▶ [Exercise instructions] Give back the whole listing verbatim, printing none of its pictures.

▶ [Supplied information]
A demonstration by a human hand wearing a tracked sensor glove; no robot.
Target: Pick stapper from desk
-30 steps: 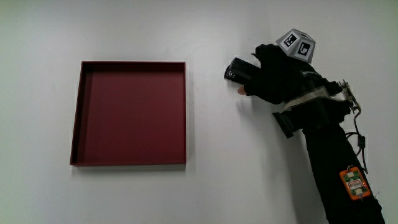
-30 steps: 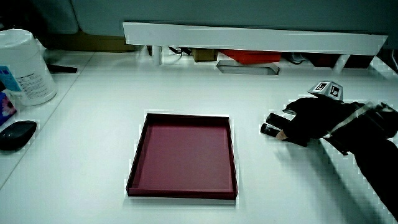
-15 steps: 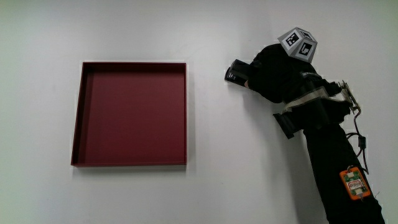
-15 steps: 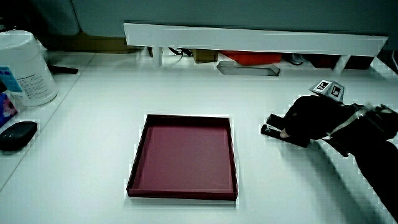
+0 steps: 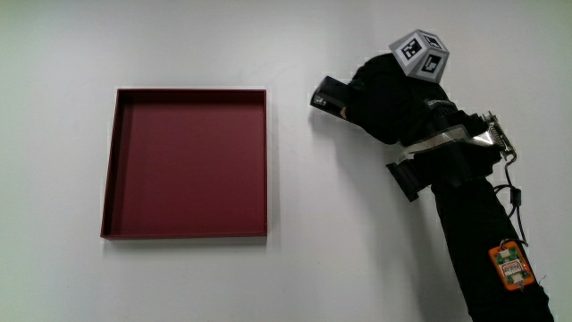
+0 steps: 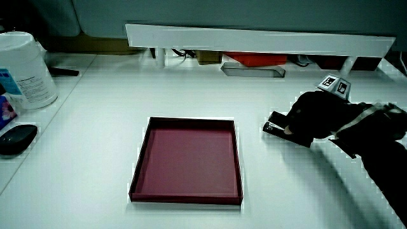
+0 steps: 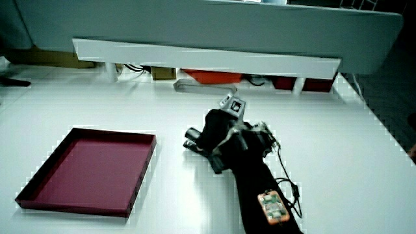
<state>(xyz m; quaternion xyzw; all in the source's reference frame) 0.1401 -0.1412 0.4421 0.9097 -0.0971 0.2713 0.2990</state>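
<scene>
The stapler [image 5: 329, 95] is a small black object whose end sticks out from under the hand [image 5: 382, 91], between the hand and the dark red tray [image 5: 112, 161]. The gloved fingers are curled around it. In both side views the stapler [image 6: 275, 126] [image 7: 192, 142] shows only as a dark tip at the hand's [image 6: 313, 117] [image 7: 214, 133] edge, apparently a little off the white desk. The patterned cube [image 5: 418, 55] rides on the back of the hand.
The shallow dark red tray [image 6: 188, 159] [image 7: 84, 170] lies beside the hand. A white tub [image 6: 24, 68] and a black mouse [image 6: 16, 137] sit at the desk's edge. A low white partition [image 6: 254, 38] [image 7: 208, 57] runs along the desk, with an orange object under it.
The hand closed over the stapler and has shifted with it toward the tray and away from the person. The stapler's end now looks raised.
</scene>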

▶ [Task result]
A demonstration by a human hand wearing a tracked sensor glove; no robot.
Target: Pick stapper from desk
-30 steps: 
-30 steps: 
-15 steps: 
-15 steps: 
+0 steps: 
+0 steps: 
+0 steps: 
<state>(xyz m; quaternion xyzw; all in the source's reference frame) 0.1401 -0.1412 0.4421 0.9097 -0.0971 0.2713 0.2990</state>
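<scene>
The stapler [image 5: 329, 95] is a small black object whose end sticks out from under the hand [image 5: 382, 91], between the hand and the dark red tray [image 5: 112, 161]. The gloved fingers are curled around it. In both side views the stapler [image 6: 275, 126] [image 7: 192, 142] shows only as a dark tip at the hand's [image 6: 313, 117] [image 7: 214, 133] edge, apparently a little off the white desk. The patterned cube [image 5: 418, 55] rides on the back of the hand.
The shallow dark red tray [image 6: 188, 159] [image 7: 84, 170] lies beside the hand. A white tub [image 6: 24, 68] and a black mouse [image 6: 16, 137] sit at the desk's edge. A low white partition [image 6: 254, 38] [image 7: 208, 57] runs along the desk, with an orange object under it.
The hand closed over the stapler and has shifted with it toward the tray and away from the person. The stapler's end now looks raised.
</scene>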

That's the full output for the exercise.